**WHAT NEEDS TO BE DONE**
From the listing below, copy out every line where the word "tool" appears.

**DATA EXTRACT**
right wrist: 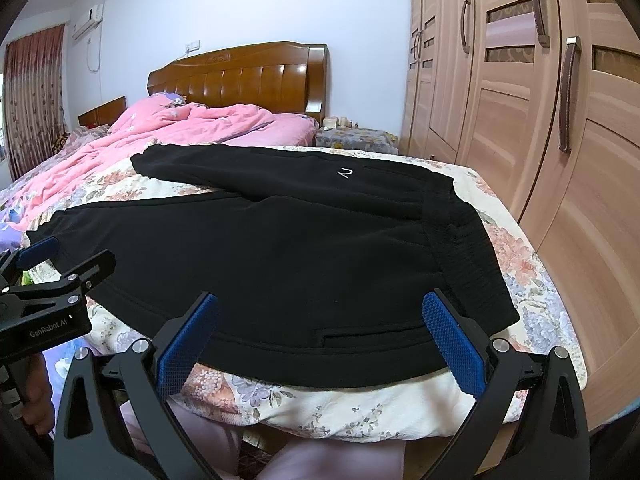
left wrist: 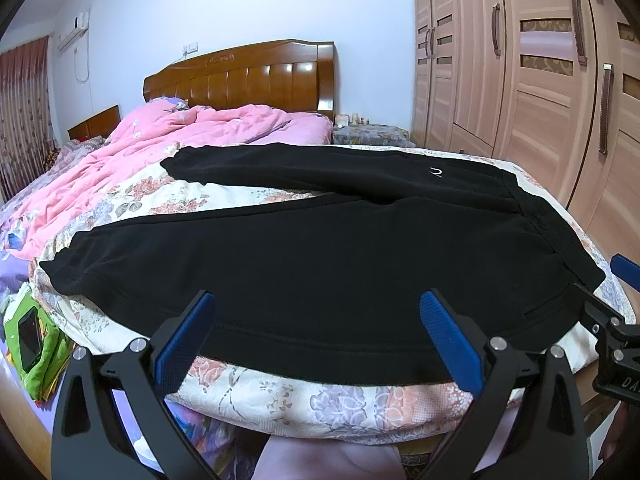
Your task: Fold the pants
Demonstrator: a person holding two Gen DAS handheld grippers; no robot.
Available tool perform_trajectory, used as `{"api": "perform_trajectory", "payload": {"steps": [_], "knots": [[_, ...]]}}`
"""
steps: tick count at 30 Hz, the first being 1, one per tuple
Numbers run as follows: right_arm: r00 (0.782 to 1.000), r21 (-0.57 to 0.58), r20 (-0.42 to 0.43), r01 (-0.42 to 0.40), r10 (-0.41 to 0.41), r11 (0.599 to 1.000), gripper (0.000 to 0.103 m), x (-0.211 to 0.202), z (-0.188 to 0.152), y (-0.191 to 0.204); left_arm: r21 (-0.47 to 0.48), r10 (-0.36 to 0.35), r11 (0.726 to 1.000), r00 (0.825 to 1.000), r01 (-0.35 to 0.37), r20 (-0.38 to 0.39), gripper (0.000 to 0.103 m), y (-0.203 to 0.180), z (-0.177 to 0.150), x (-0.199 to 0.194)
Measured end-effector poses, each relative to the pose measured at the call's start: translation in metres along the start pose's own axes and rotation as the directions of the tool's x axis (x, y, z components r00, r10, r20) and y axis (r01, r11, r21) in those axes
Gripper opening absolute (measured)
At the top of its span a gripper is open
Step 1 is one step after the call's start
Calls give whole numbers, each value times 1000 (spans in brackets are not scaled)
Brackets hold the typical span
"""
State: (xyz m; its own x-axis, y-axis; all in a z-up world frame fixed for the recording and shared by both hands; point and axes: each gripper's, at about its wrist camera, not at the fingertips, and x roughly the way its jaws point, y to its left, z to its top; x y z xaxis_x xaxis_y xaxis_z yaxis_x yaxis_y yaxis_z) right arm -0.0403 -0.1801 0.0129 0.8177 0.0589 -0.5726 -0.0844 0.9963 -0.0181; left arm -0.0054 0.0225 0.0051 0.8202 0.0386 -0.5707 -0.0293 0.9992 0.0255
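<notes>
black sweatpants (left wrist: 340, 248) lie flat on the floral bedsheet (left wrist: 280, 400) at the foot of the bed, waistband (right wrist: 460, 240) to my right, both legs running left. far leg (left wrist: 280, 168) and near leg (left wrist: 200, 264) are splayed in a shallow v, so no fold made yet. i read this as the very start: approach to the first grasp.

left hand-held gripper (left wrist: 320, 344): blue pads spread wide, nothing between them, hovering just off the near edge of the near leg around mid-thigh. right hand-held gripper (right wrist: 320, 344): also spread wide and empty, lined up on the near edge close to the hip pocket slit (right wrist: 372, 334) and waistband corner. each one shows at the edge of the other's view, side by side.

next move, my call: pinch the near edge at two spots, left further toward the cuff (left wrist: 60, 272) and right at the waistband corner, then carry the near leg over onto the far one. needs the jaws dropped low enough to catch the pants without the sheet underneath. can't tell from here whether the pads are touching cloth or just above it; fisheye flattens that.

risk: the fabric looks thick and floppy, so a shallow pinch may slip. pink quilt (left wrist: 140, 152) sits just beside the far cuff and could snag the leg ends.
</notes>
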Motion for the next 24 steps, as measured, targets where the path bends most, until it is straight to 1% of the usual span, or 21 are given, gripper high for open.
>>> {"api": "perform_trajectory", "payload": {"steps": [18, 22, 24], "knots": [[1000, 23, -10, -7, 8, 1000, 99, 5, -4, -9, 8, -10, 1000, 1000, 10, -21, 102, 0, -4, 4], [999, 4, -18, -32, 33, 999, 99, 12, 1, -13, 7, -54, 999, 998, 54, -30, 102, 4, -3, 10], [999, -8, -20, -43, 43, 999, 99, 17, 7, -17, 22, -55, 998, 998, 56, -36, 102, 3, 0, 14]]}}
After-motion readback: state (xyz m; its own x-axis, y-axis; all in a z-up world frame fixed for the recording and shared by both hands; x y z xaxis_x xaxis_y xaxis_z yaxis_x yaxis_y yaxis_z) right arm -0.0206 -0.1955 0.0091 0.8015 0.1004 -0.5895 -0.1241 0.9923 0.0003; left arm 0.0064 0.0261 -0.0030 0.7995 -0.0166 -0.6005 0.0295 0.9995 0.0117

**ANSWER SECTION**
Available tool perform_trajectory, used as `{"api": "perform_trajectory", "payload": {"steps": [_], "knots": [[_, ...]]}}`
Measured end-effector poses, each relative to the pose measured at the call's start: translation in metres along the start pose's own axes and rotation as the directions of the tool's x axis (x, y, z components r00, r10, r20) and y axis (r01, r11, r21) in those axes

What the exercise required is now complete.